На этом, впрочем, первая книга романа «Великий русский князь» Ольги Дубовской завершается. Прозревший Гардиан с соратниками плывёт на Русь. Отравленный собственным ядом Аусилий издыхает на глазах папы. Через 40 дней войска Хазарии, торков, греков, германцев и варягов выступают против Руси. Жизнь-сказка, жизнь-легенда оказывается после кончины Гостомысла перед прямой угрозой.

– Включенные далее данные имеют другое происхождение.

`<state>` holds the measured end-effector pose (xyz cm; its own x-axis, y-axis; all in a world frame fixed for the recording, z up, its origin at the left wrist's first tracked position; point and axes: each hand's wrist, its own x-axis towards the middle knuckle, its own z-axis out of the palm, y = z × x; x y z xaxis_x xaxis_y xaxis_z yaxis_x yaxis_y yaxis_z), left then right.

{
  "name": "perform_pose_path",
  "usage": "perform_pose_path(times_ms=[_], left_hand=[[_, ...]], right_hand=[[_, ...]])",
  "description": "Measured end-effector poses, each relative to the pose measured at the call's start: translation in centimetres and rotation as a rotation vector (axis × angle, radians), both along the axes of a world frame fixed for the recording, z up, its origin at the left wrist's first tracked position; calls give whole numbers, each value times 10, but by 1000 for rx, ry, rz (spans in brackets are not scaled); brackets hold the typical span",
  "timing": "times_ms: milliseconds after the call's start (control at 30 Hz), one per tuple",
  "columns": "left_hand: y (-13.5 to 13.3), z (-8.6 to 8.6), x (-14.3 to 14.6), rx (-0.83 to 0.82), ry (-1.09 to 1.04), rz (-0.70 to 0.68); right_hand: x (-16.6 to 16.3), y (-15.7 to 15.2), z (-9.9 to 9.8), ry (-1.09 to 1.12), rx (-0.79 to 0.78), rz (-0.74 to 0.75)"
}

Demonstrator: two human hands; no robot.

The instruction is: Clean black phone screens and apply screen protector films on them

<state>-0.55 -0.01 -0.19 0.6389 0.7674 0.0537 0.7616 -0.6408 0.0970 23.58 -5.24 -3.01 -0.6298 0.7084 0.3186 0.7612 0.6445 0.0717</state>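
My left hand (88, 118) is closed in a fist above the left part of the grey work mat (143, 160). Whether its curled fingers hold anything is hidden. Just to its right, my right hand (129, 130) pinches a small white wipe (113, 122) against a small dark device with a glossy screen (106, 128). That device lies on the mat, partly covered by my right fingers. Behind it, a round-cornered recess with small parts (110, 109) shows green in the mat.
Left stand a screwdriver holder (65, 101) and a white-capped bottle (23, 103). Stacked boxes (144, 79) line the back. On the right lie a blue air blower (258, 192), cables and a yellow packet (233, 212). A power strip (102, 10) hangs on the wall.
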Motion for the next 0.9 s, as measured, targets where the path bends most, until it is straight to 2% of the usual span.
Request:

Не место сейчас разбирать историческую достоверность всех приведённых в романе Дубовской имён, фактов и событий. Для этих целей существуют иные книги с чётким указанием «учебник» на обложке. Гораздо важнее, что после прочтения всего этого живописного, порой гротескного, порой памфлетного сочинения нельзя не полюбить свою Родину ещё крепче и ещё глубже.
На уровне сознания и подсознания. Умом и сердцем. Невольно заставляя восклицать не хуже Гардиана: «Живут же на Руси! Хочу на Русь!». Восстанавливая в душе и сердце, кажется, не до конца ещё утраченный Золотой век.
21-23.10.2014

II Серпы перекуются в мечи

Дубовская О. Ф. Великий русский князь. Повесть о Вещем Олеге. Книга вторая. – СПб.: Скифия-принт, 2018. – 412 с.

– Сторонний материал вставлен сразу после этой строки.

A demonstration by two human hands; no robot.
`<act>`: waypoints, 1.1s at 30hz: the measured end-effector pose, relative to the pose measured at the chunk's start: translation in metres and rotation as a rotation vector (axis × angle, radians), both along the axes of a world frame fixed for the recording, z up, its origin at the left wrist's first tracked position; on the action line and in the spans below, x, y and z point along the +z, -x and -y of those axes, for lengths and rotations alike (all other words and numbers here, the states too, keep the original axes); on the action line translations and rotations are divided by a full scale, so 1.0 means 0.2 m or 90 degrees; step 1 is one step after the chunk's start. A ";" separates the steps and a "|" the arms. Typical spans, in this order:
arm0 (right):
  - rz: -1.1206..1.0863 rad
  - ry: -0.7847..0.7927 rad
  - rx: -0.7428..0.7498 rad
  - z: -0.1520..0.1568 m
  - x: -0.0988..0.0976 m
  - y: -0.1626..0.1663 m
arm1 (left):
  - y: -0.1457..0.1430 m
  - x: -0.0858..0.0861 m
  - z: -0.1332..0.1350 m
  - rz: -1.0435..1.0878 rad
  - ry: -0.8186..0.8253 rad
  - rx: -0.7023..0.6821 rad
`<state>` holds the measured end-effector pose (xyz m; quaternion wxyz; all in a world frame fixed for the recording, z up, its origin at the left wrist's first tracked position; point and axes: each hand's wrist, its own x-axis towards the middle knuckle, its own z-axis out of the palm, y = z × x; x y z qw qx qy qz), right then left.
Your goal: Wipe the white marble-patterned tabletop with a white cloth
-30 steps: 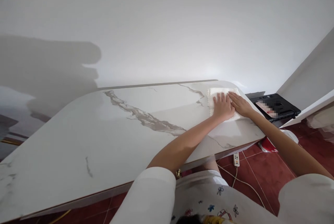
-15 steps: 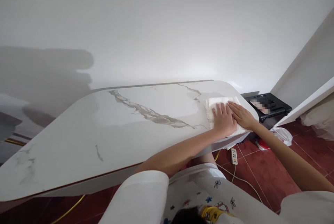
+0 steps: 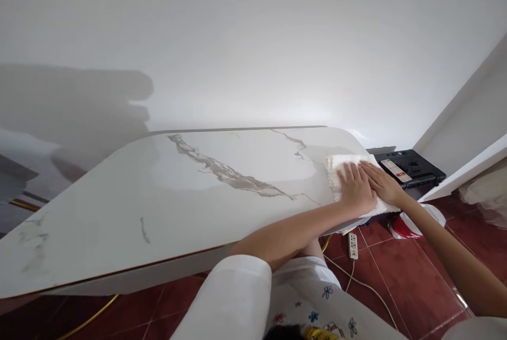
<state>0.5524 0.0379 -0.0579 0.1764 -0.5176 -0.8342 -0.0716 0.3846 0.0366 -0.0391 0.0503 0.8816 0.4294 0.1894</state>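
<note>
A white cloth point(image 3: 344, 167) lies on the right end of a white marble table point(image 3: 190, 197), right at the near right corner. My left hand point(image 3: 357, 189) rests flat on the cloth with its fingers stretched out. My right hand point(image 3: 382, 181) lies flat on the cloth beside it, fingers together and extended. Both hands press down on the cloth and touch each other.
A black device point(image 3: 412, 168) sits low just past the table's right end. A white power strip point(image 3: 352, 245) with a cable lies on the red tiled floor point(image 3: 400, 276). A red and white bag point(image 3: 407, 224) is near it. A white wall stands behind.
Both hands have slid the cloth from the far right part of the table towards me, down to the near right corner edge.
</note>
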 end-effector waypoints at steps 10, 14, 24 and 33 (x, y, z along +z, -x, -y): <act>-0.021 0.009 -0.008 -0.40 -0.01 -0.01 | -0.04 0.00 -0.39 -0.019 0.025 0.026; -0.026 0.020 -0.026 -0.63 -0.02 -0.02 | -0.04 0.00 -0.60 -0.016 0.029 0.040; -0.019 0.050 -0.095 -1.06 -0.02 0.03 | -0.02 0.01 -1.01 -0.026 0.047 0.057; -0.042 0.097 -0.108 -1.28 0.02 0.13 | 0.05 0.01 -1.24 -0.031 0.045 0.069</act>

Кажется, совсем недавно оставили мы героев монументальной исторической повести Ольги Дубовской «Великий русский князь». И вот пришло время продолжить это путешествие через века, пространства и наслоения исторической лжи.
Вначале пристало напомнить краткое содержание первой книги, которую Ольга Фёдоровна не без юмора по части современного упора литературы на «роман» и глубокой цели отослать читателя к «Повести временных лет», называет повестью.

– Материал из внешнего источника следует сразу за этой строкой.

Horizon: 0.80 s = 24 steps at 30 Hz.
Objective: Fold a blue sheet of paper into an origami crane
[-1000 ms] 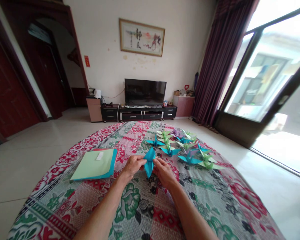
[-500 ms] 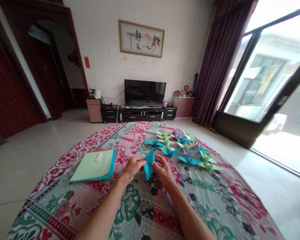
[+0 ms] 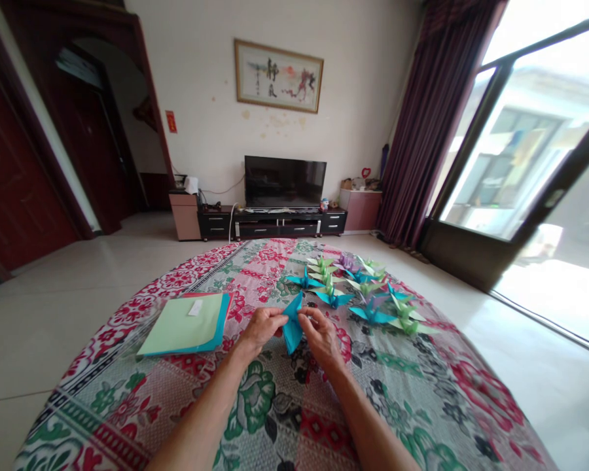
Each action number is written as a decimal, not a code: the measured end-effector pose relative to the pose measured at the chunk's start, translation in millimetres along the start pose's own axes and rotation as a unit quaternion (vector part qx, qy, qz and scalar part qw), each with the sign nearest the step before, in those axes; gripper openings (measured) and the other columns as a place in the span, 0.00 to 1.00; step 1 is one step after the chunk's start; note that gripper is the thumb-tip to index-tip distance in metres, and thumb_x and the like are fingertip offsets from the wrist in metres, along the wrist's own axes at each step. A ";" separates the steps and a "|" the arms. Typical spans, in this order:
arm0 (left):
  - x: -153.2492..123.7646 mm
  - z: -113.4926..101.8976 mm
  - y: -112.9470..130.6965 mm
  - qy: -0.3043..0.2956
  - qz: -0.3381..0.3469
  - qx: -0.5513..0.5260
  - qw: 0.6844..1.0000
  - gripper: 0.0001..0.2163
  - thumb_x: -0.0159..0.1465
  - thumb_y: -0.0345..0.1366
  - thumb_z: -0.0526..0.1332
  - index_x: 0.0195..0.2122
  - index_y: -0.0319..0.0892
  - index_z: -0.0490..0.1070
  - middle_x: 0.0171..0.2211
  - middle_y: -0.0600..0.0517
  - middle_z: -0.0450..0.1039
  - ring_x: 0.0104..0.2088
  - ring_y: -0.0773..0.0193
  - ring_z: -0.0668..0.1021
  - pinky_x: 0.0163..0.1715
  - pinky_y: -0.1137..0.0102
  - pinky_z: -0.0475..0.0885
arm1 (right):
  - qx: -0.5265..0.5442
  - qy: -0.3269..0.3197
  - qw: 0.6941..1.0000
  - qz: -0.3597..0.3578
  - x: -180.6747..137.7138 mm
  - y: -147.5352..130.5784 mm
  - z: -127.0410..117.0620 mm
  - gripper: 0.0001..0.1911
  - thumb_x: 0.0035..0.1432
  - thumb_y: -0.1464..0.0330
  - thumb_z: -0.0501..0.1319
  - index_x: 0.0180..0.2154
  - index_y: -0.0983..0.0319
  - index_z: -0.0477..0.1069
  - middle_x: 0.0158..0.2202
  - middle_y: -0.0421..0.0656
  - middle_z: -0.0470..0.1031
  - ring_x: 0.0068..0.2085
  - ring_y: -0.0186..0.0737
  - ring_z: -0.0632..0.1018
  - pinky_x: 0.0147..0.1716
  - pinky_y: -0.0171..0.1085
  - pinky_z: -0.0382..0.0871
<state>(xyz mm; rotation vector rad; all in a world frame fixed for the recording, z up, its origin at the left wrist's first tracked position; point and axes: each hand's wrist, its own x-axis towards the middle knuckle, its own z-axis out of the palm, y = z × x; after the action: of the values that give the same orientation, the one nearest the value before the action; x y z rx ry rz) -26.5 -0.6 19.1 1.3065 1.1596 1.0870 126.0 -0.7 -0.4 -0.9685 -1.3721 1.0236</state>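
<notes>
Two hands (image 3: 262, 329) (image 3: 321, 335), thumbs inward (hidden fingers perhaps bent), pinched on blue paper (image 3: 292, 335).

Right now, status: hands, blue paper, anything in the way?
Left hand and right hand pinching folded blue paper. Cranes beyond the right hand, stack to the left. Neither looks in the way.

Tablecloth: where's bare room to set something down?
Bare cloth: nearer than the paper stack, outside the left forearm; nearer than the paper cranes, outside the right forearm. Crowded: among the cranes; where left hand and right hand hold blue paper.
</notes>
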 end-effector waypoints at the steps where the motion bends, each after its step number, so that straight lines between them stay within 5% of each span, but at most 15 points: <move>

Итак, в новгородской Руси растёт мальчик Олег, сын песнопевца Бояна. От злых происков свея Рурика Боян гибнет. Но остаётся Традиция, остаются заветы князя Гостомысла, первого среди равных. Остаётся Знание о живом теле Даждьбога, из которого Сварог сковал новое Солнце взамен украденного змеями.
Далее действие переносится в Рим, так называемую цивилизованную Европу. Кардиналы при помощи прелюбодея Гремислава готовят очередную войну против Руси на волне известий о смерти Гостомысла. От Руси свои кусочки готовятся откусить хазары, торки, греки, германцы, варяги и все остальные, кто боится страны, где «варвары-славяне рождены богом, а не сотворены, как все нормальные люди, из земной глины».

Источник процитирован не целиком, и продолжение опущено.